== Description of the task ==
The answer must be the full listing, repeated exactly.

== Raw data ==
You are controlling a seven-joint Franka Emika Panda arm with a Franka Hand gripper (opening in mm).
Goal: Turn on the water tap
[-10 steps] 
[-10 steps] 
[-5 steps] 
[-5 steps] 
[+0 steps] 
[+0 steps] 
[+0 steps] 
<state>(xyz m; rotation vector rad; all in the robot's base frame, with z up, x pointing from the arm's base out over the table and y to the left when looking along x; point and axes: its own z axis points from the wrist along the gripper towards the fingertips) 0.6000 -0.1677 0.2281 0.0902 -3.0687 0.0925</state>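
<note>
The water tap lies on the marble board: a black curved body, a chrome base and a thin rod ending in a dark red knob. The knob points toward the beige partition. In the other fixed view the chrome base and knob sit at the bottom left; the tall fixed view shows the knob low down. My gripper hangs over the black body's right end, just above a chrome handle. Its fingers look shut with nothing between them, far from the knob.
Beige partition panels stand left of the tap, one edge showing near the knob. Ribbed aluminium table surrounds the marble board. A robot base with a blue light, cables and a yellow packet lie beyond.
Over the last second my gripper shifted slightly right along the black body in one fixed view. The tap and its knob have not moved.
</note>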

== Task answer ==
You are controlling a seven-joint Franka Emika Panda arm with a Franka Hand gripper (opening in mm).
Goal: Turn on the water tap
[-10 steps] 
[-10 steps] 
[-5 steps] 
[-5 steps] 
[+0 steps] 
[+0 steps] 
[+0 steps] 
<state>(xyz m; rotation vector rad; all in the robot's base frame, with z up, x pointing from the arm's base out over the table and y to the left when looking along x; point and axes: its own z axis points from the wrist along the gripper towards the fingertips) 0.6000 -0.1677 0.2281 0.0902 -3.0687 0.0925</state>
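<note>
The water tap lies on the marble board: a black curved body, a chrome base and a thin rod ending in a dark red knob. The knob points toward the beige partition. In the other fixed view the chrome base and knob sit at the bottom left; the tall fixed view shows the knob low down. My gripper hangs over the black body's right end, just above a chrome handle. Its fingers look shut with nothing between them, far from the knob.
Beige partition panels stand left of the tap, one edge showing near the knob. Ribbed aluminium table surrounds the marble board. A robot base with a blue light, cables and a yellow packet lie beyond.
Over the last second my gripper shifted slightly right along the black body in one fixed view. The tap and its knob have not moved.
</note>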

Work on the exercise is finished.